You know how in 2017, the White House reporter was like, “I’ve been working on this investigation for a year, and he…just…tweeted it out”? This is the diametric opposite on every vector: I was noodling for a couple of hours on a blog post about an auction lot, and he…just…wrote a masters thesis on it.
After posting some thoughts Friday about the Sturtevant repeats of Marcel Duchamp’s photographs of Readymades, I heard from Hunter professor and Sturtevant whisperer Michael Lobel, who shared the fascinating research one of his former students had done on these very artworks, and much more.
Chris Murtha’s 2021 thesis, Double Documents: Imaging and Installation in Sturtevant’s “Duchamps” is the first close look at Sturtevant’s use of photography and installation. These mediums are inextricable from the artist’s decades-long engagement with Duchamp’s work, and Murtha traces how they function both as aspects of art production, and as modes of exhibition and distribution.
A lot of Murtha’s attention focuses on two major, underdocumented exhibitions: the 1938 Exposition Internationale du Surréalisme, which Duchamp curated/installed and contributed to, and Sturtevant’s 1973 exhibition at the Everson Museum in Syracuse, NY. Along with the Readymade-related works she’d begun making in 1966, Sturtevant recreated elements of Duchamp’s 1938 mise-en-scene, installations that feel like they should be considered works themselves.
It’s a great and insightful read that makes me want even more Sturtevant research.

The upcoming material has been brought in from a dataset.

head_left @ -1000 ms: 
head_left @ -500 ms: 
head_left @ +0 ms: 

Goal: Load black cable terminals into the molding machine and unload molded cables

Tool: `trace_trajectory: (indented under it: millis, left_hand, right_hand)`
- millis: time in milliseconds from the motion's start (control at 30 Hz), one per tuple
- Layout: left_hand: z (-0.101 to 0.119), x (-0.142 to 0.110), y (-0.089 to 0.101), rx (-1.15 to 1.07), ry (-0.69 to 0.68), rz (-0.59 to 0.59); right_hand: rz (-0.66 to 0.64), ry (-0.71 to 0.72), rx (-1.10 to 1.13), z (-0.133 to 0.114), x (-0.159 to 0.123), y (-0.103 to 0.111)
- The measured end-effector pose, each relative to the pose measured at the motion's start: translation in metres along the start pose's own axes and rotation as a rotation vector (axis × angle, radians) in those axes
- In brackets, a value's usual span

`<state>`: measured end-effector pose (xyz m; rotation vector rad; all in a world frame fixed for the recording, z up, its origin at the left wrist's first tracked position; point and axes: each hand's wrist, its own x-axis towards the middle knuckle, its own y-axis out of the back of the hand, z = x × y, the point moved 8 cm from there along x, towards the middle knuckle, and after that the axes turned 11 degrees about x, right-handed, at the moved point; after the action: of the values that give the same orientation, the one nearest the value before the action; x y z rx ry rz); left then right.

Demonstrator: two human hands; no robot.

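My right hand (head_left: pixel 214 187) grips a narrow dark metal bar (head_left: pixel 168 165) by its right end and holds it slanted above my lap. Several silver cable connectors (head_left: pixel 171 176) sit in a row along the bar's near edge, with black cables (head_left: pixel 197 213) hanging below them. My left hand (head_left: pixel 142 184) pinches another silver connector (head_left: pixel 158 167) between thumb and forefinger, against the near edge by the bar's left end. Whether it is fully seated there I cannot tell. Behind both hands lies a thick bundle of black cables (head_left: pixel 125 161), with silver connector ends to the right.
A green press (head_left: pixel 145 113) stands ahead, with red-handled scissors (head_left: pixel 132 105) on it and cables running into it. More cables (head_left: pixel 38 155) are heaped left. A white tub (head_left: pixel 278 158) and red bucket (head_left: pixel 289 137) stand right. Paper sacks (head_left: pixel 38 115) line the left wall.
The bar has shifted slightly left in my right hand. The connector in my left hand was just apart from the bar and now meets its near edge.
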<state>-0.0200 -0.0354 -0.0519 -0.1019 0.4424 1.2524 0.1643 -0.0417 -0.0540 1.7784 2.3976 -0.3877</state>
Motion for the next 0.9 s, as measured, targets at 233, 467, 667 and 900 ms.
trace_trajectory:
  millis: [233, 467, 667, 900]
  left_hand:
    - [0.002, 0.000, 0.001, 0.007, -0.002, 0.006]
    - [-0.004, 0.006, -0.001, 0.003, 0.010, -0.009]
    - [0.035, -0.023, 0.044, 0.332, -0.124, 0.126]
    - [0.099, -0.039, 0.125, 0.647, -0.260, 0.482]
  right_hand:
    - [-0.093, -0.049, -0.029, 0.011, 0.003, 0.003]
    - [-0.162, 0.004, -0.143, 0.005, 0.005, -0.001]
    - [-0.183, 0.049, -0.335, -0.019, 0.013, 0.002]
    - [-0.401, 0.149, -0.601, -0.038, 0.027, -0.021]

Murtha provides more context of Sturtevant’s early encounters with Duchamp and his work in the 1960s. On the particular Boite-en-valise-style photocollages, it does sound like these photo-like images should not be considered evidence that Sturtevant actually made the Readymade objects they seem to depict. And for Sturtevant, as for Duchamp, that uncertainty was a goal.
When Murtha was writing, these photo works were only available through a 2012 Christie’s auction listing (which is not in the Bonham’s provenance, btw). The two Broken Arm works are the same objects, down to the speckles in the cardboard mounts. But though the Sculpture de Voyage image is the same, the print is a different object. The one sold in 2012 (above) is 21.5 cm square and overpainted, but not collaged. The one in Belgium (below) is 7.8 x 8.4 cm, collaged and overpainted, and mounted on a 23 x 20 cm card.
It sounds like one is an enlarged rephotograph of the other. And Murtha includes yet another version in the illustrations: a 4 3/4 x 6 inch print (top) with the Sculpture picked out in multicolored gouache. In this case especially, it was the image of a sculpture that Sturtevant was focusing on, not the shower cap sculpture itself.